Date: Tue, 28 Oct 2008 01:21:27 -0400
Reply-To: Nancy Brucken <brucken@PROVIDE.NET>
Sender: "SAS(r) Discussion" <SAS-L@LISTSERV.UGA.EDU>
From: Nancy Brucken <brucken@PROVIDE.NET>
Subject: Re: Dataset from Dictionary?
Hi all,
If your company is a corporate sponsor of CDISC, you can download a copy
of the implementation guide domain specifications in Excel- it's available
under the Members Only section of the CDISC website.
Regards,
Nancy
On Mon, 27 Oct 2008 20:11:52 -0500, Lou <lpogoda@HOTMAIL.COM> wrote:
>"Ken Barz" <Ken.Barz@CPCMED.ORG> wrote in message
>news:92BD54B69F8AA446B8446927AAADE7B403A0645A@cpc-1.Colorado.local...
>> Well, yeah, I was just using airports and dictionary.columns as an
>> example of a similar dictionary. In the CDISC implementation guide,
>> they give the tables, variables, labels, , type, formats, ... in a data
>> dictionary format. So, I don't have an actual dataset that I can use
>> 'like' with.
>>
>> Since there's a whole slew of these things that need creating (and
>> across many different studies), I was hoping to pull the dictionary in
>> using Excel and have some way to use that metadata to create the actual
>> working dataset.
>
>The copy of the implementation guide I have came in PDF format - I've
tried
>various methods to get those "dictionaries" out of the PDF into something
>more usuable - a text file, spreadsheet, Word document, etc. I haven't
>found anything reliable.
>
>If you find something that can eport/import this stuff to a spreadsheet,
>please let me know. If you have a copy of the guide in some format more
>usuable than PDF, please let me know where you got it.
>
>That aside, once you have your data dictionary in a spreadsheet, using it
to
>create a dataset with those variables with those attributes isn't a big
>deal - I suppose someone could write a PROC, but I don't know of one
already
>out there.

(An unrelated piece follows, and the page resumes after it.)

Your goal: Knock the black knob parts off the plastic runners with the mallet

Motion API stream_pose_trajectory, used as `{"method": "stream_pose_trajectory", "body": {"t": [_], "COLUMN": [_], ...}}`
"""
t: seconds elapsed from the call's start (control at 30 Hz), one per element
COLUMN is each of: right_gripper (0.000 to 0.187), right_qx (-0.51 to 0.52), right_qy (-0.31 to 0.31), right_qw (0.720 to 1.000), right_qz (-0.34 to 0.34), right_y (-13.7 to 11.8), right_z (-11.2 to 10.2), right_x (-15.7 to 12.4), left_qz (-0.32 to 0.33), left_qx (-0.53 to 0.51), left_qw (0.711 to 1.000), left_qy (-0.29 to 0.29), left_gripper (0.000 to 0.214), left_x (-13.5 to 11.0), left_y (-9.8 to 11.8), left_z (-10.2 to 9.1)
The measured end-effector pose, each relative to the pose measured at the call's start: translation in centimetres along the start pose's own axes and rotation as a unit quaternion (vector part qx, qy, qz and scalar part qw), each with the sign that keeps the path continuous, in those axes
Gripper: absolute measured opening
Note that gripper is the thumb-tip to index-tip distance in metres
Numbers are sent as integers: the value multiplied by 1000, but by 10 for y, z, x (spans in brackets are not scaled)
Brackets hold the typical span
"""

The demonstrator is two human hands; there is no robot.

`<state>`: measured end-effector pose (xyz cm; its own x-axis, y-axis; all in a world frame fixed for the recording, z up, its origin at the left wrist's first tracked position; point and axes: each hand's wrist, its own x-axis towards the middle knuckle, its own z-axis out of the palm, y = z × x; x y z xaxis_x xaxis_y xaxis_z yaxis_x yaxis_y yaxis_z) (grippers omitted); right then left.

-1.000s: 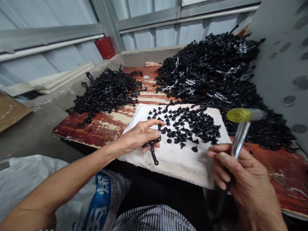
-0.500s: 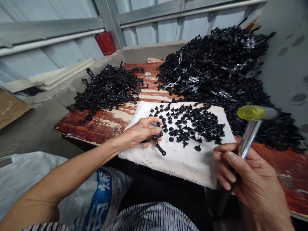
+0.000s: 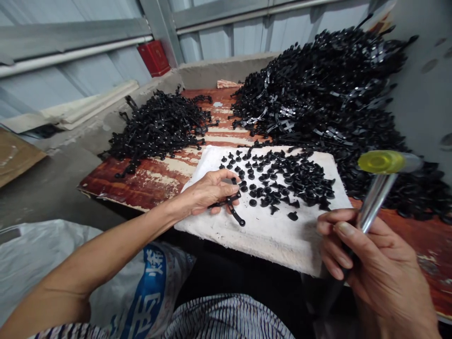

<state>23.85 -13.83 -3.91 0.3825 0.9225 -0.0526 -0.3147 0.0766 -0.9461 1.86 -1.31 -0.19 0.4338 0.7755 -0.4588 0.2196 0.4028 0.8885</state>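
Observation:
My left hand (image 3: pixel 206 193) rests on a white pad (image 3: pixel 261 235) and pinches a black linked strap piece (image 3: pixel 231 207) flat against it. Just right of those fingers lie several small black round caps (image 3: pixel 282 181) scattered over the pad. My right hand (image 3: pixel 370 263) is closed round the metal shaft of a hammer (image 3: pixel 377 188) with a yellow head, held up above the pad's right corner.
A worn red wooden board (image 3: pixel 148 181) carries the pad. A small heap of black strap parts (image 3: pixel 158 129) lies at the back left and a large heap (image 3: pixel 328 89) at the back right. A white sack with blue print (image 3: pixel 141 292) sits below my left arm.
The left hand has drawn the black strap piece a little closer and pressed it to the pad. The hammer has shifted slightly to the right.

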Motion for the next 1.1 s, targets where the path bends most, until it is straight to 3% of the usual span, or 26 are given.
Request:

My place of business doesn't currently license access to PC
file
>formats, so we save the spreadsheet to a tab delimited text file, or
>alternatively as an XML file that can be read using the excel tagset.
>
>Anyway, we write the code to produce whatever variables are called for in
>the domain, but don't pay any attention to the attributes or the presence
of
>extraneous variables. This dataset will also contain variables needed for
>things like supplementary qualifier datasets and/or comment datatsets,
etc.
>Once all the necessary variables are generated with their values, we read
>the spreadsheet surrogate like so (if the surrogate is a tab delimited
text
>file):
>
>data map (keep = col1 col2 col4);
> retain keeper 0;
> infile map lrecl = 1000 pad dlm = '09'x dsd;
> length col1 - col10 $ 100;
> input col1 - col10;
> if lowcase(compress(col1)) = 'variablename' then do;
> keeper = 1;
> return;
> end;
> if keeper then do;
> col3 = lowcase(col3);
> col4 = compress(col4, '$');
> if col3 = 'num' then col4 = '8';
> if col3 = 'char' then col4 = '$ ' || col4;
> if col1 ^= ' ' then output;
> end;
>run;
>
>The "keeper" variable lets the program discard useless-to-the-program
header
>information that clients seem to insist be included in the map but get in
>the way of the program. If you license access to pc file formats, you
could
>use PROC IMPORT to read the spreadsheet directly, but you still would want
>to process the result to get rid of extraneous rows. To set the variable
>attributes, we write an include file (to a TEMP file) from the MAP dataset
>generated above and use it like this:
>
>data _null_;
> set map end = done;
> file include;
> if _n_ = 1 then put 'attrib ';
> put col1 'length = ' col4 'label = "' col2 +(-1) '"';
> if done then put ';';
>data your-dataset-name-here;
> %include include;
> set your-dataset-full-of-variables-here;
>run;
>
>To write the final dataset, we use SQL like so:
>
>proc sql noprint;
> select trim(col1) into :names separated by ', '
> from map;
> create table your-domain-name (label = 'your-domain-label') as
> select &names
> from your-dataset-name-here
> order by whatever-your-sort-variables-are-here;
>quit;
>
>If you need supplementary qualifier datasets, comment datasets, etc. they
>can all be generated from the your-dataset-full-of-variables dataset in
the
>same way.
>
>I admit this is kind of wordy - it would be possible to collapse this into
>fewer steps, the attrib statement could be a macro variable instead of an
>%include file, etc. - but I'm staffed with relatively young, inexperienced
>programmers, and they can follow the explict steps more easily. If you
must
>have a macro, wrapping the above in %macro and %mend statements with a few
>parameters would be the work of a few minutes.
|